## Required work
Retrieve each line that contains the word "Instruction" from the entries below.

(Stored items)
'''

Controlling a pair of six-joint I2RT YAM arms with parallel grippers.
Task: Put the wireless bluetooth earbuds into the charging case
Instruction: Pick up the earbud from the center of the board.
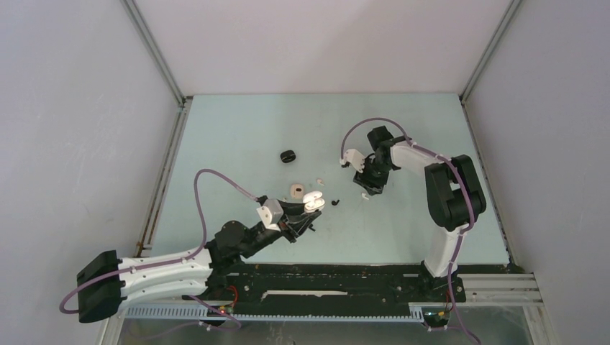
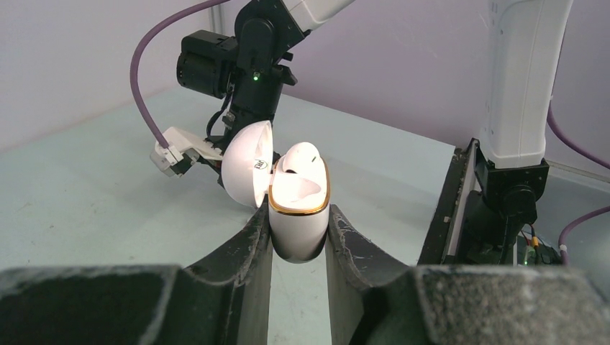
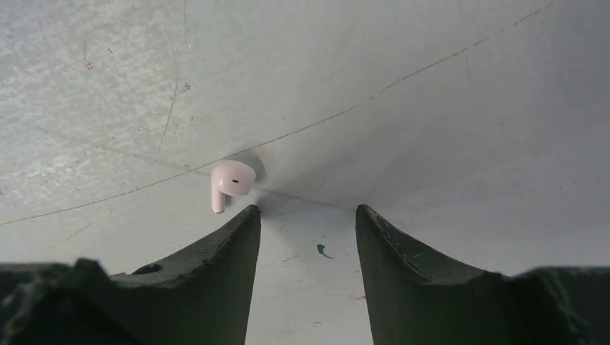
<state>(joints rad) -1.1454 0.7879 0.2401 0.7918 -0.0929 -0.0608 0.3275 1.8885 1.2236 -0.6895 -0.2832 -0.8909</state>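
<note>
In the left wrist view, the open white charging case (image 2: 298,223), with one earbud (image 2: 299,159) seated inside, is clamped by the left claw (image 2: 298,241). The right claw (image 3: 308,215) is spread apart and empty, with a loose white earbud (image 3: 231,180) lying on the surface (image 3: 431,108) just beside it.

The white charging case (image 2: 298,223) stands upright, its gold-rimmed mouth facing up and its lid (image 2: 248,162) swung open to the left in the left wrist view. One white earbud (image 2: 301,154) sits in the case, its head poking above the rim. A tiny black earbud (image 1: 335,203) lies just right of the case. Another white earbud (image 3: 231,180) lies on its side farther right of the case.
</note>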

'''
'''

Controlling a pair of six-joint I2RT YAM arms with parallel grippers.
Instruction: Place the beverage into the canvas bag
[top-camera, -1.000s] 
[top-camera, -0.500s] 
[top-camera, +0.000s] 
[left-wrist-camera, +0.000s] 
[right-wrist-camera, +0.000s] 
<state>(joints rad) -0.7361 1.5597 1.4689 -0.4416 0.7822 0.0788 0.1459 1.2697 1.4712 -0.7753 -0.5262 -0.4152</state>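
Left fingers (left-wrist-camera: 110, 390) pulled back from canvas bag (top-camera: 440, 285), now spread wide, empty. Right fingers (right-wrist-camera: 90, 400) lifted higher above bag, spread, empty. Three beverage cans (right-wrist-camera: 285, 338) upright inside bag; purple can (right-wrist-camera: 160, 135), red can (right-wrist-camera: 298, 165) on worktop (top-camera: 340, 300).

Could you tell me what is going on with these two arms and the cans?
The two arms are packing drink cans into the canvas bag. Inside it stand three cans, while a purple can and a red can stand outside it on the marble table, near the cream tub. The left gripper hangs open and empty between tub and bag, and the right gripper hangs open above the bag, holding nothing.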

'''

## Solution to the exercise
Instruction: Pick up the earbud from the center of the board.
Instruction: Place the beverage into the canvas bag

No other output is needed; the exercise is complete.